Adesão à greve de trabalhadores da Rodoviária de Lisboa ronda os 75%

De acordo com o presidente do Sindicato Independente dos Trabalhadores da Rodoviária de Lisboa, as revindicações dos trabalhadores são as mesmas das anteriores paralisações, ou seja, é pedido um aumento salarial para 750 euros, de forma a "compensar o salário mínimo".

A adesão à greve de 24 horas dos trabalhadores da Rodoviária de Lisboa (RL), que opera em quatro concelhos do distrito, para exigir melhorias salariais rondava às 07h20 desta sexta-feira os 75%, disse à Lusa fonte sindical.

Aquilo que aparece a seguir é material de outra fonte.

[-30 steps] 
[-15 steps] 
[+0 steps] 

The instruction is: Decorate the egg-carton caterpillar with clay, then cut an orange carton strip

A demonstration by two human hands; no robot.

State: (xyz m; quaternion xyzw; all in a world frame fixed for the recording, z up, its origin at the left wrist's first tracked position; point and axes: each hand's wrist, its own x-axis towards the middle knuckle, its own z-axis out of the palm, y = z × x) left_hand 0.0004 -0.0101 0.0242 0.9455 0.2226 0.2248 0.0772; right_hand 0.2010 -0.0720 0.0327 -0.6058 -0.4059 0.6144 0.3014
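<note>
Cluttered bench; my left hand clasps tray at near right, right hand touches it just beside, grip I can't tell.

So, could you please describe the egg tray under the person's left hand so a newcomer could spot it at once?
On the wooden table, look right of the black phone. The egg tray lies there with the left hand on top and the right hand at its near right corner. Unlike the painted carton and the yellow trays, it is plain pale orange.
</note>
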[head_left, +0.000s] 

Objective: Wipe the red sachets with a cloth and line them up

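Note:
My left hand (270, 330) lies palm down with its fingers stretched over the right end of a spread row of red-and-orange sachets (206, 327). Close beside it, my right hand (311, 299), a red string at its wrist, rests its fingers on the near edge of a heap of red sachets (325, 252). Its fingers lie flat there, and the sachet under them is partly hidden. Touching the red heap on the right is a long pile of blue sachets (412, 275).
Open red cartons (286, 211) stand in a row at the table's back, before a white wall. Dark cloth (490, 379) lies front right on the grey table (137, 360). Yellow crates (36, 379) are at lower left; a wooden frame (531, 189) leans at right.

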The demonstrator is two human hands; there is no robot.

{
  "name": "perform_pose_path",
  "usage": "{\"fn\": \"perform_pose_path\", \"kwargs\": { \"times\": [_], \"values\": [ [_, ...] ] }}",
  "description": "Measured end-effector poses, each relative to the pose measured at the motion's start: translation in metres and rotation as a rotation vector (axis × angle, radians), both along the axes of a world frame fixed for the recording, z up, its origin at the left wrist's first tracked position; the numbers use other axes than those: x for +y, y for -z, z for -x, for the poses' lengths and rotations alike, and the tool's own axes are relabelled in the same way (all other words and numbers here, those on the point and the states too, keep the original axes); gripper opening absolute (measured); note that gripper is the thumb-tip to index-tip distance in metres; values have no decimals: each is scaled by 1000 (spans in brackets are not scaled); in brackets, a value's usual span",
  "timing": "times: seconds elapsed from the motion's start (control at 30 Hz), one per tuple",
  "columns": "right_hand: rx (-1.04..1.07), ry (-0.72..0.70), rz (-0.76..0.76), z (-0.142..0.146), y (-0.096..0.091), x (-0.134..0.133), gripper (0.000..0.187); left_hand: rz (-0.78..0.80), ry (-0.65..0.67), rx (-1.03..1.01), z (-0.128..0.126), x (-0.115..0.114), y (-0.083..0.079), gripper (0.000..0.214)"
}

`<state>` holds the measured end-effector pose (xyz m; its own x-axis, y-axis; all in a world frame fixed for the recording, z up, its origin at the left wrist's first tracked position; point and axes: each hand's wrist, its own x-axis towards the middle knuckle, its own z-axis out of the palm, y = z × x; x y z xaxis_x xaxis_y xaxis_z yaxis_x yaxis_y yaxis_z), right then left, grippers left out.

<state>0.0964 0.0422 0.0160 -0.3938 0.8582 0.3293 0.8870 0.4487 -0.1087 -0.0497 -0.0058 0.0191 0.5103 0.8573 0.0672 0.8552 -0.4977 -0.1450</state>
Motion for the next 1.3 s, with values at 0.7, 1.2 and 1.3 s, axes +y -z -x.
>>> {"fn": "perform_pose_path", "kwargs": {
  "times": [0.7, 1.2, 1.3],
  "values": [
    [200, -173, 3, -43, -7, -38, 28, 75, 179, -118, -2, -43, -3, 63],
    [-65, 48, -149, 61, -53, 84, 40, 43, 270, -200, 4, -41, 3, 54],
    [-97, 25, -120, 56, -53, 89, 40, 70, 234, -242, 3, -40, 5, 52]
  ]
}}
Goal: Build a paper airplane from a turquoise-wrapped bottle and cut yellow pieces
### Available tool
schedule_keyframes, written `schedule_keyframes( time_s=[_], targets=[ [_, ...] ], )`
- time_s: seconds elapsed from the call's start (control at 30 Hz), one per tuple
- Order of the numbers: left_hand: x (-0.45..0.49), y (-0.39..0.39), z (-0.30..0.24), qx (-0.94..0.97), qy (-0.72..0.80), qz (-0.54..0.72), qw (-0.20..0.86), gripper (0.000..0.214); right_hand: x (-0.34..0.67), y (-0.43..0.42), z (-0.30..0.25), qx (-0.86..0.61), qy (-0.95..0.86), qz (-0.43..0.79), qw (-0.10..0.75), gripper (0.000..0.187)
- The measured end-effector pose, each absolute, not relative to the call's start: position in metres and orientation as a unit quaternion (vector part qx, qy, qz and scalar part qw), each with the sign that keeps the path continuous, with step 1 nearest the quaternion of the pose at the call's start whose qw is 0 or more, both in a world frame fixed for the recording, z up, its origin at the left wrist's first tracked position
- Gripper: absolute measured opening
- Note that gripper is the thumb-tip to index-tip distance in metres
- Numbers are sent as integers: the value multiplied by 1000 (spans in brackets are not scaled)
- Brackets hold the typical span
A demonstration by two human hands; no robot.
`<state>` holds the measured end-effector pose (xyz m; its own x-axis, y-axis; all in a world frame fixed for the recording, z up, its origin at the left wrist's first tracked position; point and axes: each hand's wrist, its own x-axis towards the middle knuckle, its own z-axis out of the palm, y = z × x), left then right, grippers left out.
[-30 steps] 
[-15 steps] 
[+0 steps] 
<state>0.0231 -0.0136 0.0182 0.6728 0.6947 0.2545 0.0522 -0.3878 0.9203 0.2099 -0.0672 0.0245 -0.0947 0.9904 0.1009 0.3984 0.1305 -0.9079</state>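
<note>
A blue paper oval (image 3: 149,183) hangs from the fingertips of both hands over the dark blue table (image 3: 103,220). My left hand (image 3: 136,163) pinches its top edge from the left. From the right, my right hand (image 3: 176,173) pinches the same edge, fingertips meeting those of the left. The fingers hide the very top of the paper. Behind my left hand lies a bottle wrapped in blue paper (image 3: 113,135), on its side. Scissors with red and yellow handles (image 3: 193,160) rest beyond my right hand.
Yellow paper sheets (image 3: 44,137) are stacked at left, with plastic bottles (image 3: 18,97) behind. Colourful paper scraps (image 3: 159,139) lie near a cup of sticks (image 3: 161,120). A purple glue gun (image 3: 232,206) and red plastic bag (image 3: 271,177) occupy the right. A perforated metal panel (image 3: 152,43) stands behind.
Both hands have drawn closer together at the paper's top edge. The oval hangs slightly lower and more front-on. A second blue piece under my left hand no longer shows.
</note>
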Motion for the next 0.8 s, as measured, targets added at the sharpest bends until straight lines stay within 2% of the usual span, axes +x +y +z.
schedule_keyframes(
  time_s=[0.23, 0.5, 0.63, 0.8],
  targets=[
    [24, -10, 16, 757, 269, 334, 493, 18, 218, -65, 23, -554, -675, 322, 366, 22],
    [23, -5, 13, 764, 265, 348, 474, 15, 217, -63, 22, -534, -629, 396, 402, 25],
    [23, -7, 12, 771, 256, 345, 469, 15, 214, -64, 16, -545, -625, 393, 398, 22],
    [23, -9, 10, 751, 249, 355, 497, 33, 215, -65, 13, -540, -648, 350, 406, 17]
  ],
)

"Segundo a indicação que temos dos centros operacionais, a adesão hoje ronda os 75%, um bocadinho mais elevada do que as anteriores que andavam à volta dos 60 a 70%", disse à Lusa o presidente do Sindicato Independente dos Trabalhadores da Rodoviária de Lisboa (SITRL).

A empresa opera nos concelhos de Lisboa, Loures, Odivelas e Vila Franca de Xira, servindo cerca de 400 mil habitantes.

João Casimiro adiantou à Lusa que os trabalhadores continuam a não ter qualquer resposta por parte da empresa.

"Vamos dar um compasso de espera para ver se conseguimos 'feedback' por parte da empresa. Se não houver, vamos falar com os trabalhadores e avançar para outras formas de luta, nomeadamente greves parciais", disse.

De acordo com João Casimiro, as revindicações dos trabalhadores são as mesmas das anteriores paralisações, ou seja, é pedido um aumento salarial para 750 euros, de forma a "compensar o salário mínimo".

Atualmente, o ordenado médio de um trabalhador da RL é de cerca de 700 euros (brutos), enquanto o ordenado mínimo nacional é de 705 euros.

A greve, convocada pelo Sindicato Independente dos Trabalhadores da Rodoviária de Lisboa (SITRL), teve início às 03:00 de hoje e termina às 03:00 de sábado.

Esta é a 14.ª paralisação que os motoristas da RL realizam desde julho do ano passado, tendo a mais recente decorrido em 01 de junho, altura em que também foi apresentado um pré-aviso de greve ao trabalho extraordinário durante o mês de junho.

Entre as reivindicações encontram-se ainda a atualização do salário dos demais trabalhadores na mesma percentagem do que as dos motoristas e a atualização do subsídio de refeição nos mesmos termos percentuais, a redução do intervalo de descanso para o máximo de duas horas e a valorização da carreira da manutenção.

Na sua página na Internet, a empresa indica apenas que "recebeu um pré-aviso de greve para o dia 01 de julho" e pede desculpa "por qualquer perturbação que ocorra no normal funcionamento do serviço".

A RL deverá integrar em janeiro de 2023 a recém-criada Transportes Metropolitanos de Lisboa, que operará nos 18 municípios da Área Metropolitana de Lisboa.

A empresa de transporte rodoviário de passageiros opera nos concelhos de Lisboa, Loures, Odivelas e Vila Franca de Xira, servindo cerca de 400 mil habitantes.